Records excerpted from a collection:
========================================
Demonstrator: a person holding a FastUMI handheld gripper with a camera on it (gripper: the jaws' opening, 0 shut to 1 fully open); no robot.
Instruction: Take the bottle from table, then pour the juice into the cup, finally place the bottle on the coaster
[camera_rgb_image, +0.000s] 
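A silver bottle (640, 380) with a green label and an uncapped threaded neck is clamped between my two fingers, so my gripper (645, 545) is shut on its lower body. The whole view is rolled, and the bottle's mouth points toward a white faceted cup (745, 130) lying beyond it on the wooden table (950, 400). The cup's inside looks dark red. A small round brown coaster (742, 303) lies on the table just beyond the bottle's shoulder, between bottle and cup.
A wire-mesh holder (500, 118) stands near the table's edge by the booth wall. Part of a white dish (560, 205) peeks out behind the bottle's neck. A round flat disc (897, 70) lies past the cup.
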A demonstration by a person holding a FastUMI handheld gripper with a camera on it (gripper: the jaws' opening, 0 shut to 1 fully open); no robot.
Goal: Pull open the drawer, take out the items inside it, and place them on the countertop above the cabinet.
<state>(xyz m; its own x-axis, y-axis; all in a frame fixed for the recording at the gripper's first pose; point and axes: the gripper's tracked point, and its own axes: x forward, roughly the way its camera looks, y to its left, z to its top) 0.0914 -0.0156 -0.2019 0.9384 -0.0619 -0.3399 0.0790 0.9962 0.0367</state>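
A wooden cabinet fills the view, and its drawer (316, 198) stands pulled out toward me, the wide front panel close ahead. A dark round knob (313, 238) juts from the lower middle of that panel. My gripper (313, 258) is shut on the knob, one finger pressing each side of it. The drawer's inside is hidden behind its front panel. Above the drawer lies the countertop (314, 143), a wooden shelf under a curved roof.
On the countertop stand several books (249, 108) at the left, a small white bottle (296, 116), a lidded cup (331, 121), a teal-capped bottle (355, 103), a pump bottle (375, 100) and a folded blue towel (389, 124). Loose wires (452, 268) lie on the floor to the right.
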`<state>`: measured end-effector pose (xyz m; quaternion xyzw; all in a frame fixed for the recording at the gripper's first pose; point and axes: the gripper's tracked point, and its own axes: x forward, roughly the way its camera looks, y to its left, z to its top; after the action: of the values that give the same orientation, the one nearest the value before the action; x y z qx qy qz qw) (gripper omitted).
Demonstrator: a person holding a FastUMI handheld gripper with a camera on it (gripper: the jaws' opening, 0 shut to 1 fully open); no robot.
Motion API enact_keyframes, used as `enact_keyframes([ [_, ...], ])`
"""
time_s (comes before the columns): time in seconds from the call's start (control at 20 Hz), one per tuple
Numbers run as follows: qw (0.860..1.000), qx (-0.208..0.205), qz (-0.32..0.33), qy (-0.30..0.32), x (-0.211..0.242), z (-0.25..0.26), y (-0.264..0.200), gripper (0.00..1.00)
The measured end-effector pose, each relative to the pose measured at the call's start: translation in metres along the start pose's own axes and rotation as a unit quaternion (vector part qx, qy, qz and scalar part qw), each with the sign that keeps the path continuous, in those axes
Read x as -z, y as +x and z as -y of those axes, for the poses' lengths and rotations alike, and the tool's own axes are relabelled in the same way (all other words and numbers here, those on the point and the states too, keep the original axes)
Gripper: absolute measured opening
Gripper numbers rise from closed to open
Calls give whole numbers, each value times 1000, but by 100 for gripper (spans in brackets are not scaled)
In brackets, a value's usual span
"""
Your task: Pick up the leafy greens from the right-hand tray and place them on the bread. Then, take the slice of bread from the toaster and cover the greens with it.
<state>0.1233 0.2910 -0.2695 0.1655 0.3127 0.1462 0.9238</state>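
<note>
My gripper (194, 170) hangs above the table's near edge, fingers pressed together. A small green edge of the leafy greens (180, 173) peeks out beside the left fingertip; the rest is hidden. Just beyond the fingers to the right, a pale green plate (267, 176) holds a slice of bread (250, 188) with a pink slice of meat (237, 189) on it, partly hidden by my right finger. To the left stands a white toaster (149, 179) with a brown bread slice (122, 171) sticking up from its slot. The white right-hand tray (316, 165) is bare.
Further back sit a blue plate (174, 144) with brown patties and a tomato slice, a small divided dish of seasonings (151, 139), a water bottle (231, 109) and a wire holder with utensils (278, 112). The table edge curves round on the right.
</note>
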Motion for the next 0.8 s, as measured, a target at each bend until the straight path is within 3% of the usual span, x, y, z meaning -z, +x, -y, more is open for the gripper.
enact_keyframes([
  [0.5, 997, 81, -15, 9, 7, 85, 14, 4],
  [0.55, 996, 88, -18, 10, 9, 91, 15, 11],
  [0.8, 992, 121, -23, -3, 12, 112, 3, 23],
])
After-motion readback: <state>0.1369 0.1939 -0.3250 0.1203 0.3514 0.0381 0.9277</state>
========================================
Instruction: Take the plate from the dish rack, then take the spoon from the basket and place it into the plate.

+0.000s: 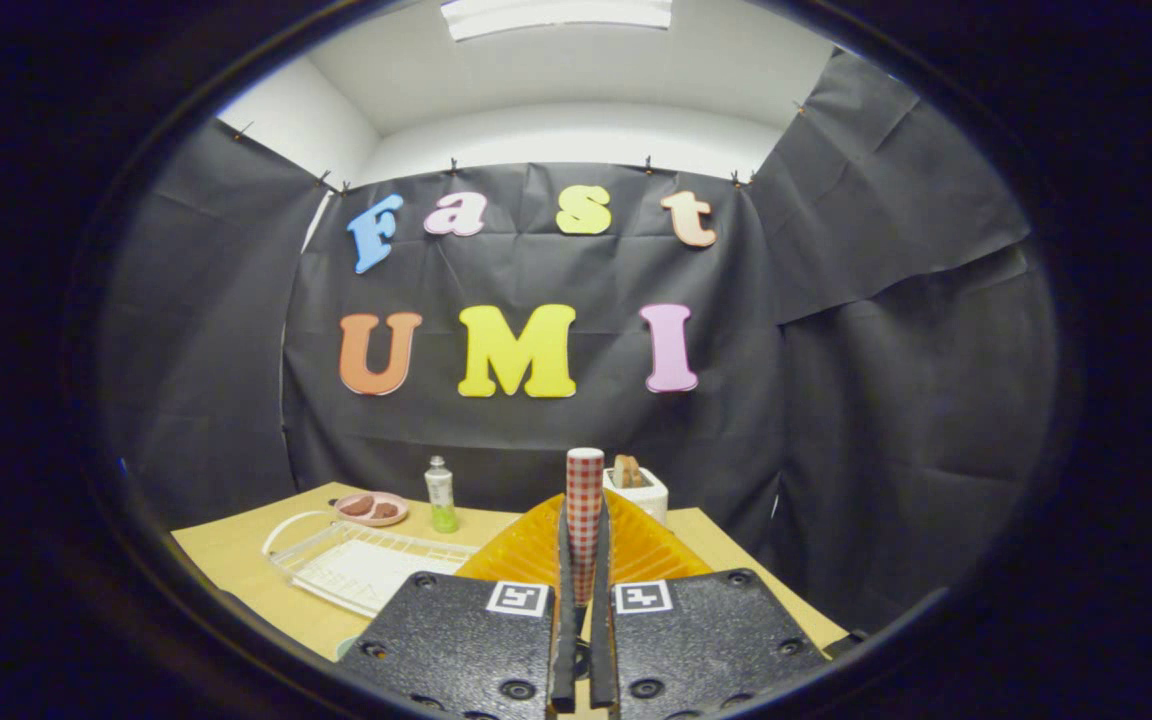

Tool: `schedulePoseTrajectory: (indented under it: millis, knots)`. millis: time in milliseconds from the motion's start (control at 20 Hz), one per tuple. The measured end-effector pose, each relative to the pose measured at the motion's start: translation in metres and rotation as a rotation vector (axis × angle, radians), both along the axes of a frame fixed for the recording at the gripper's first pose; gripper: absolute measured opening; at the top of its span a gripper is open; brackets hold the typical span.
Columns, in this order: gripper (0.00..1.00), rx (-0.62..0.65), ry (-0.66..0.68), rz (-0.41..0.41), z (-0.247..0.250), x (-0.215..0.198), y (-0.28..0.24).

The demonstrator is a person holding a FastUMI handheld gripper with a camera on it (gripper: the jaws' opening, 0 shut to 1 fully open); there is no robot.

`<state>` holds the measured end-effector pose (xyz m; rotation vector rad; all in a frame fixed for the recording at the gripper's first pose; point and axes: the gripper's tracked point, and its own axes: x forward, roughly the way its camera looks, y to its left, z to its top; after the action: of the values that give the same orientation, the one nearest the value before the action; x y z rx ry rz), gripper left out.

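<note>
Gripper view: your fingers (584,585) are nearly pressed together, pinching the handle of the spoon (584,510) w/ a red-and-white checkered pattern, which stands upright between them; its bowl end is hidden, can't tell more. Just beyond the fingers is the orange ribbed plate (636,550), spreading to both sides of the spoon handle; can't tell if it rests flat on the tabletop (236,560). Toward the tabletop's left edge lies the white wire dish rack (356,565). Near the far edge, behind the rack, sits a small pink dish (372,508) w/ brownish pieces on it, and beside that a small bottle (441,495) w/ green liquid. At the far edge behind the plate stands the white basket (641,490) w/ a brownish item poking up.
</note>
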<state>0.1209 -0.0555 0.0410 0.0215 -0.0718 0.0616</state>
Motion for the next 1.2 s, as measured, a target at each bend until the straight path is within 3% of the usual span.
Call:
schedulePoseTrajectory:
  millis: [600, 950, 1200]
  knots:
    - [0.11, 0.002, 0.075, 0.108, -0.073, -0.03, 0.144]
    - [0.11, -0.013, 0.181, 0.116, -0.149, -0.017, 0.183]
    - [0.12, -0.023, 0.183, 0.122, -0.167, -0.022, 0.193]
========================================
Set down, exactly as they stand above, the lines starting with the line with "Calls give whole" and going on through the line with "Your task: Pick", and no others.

Calls give whole numbers, each value times 1000, but by 100 for gripper (spans in brackets are not scaled)
In brackets, a value's usual span
"""
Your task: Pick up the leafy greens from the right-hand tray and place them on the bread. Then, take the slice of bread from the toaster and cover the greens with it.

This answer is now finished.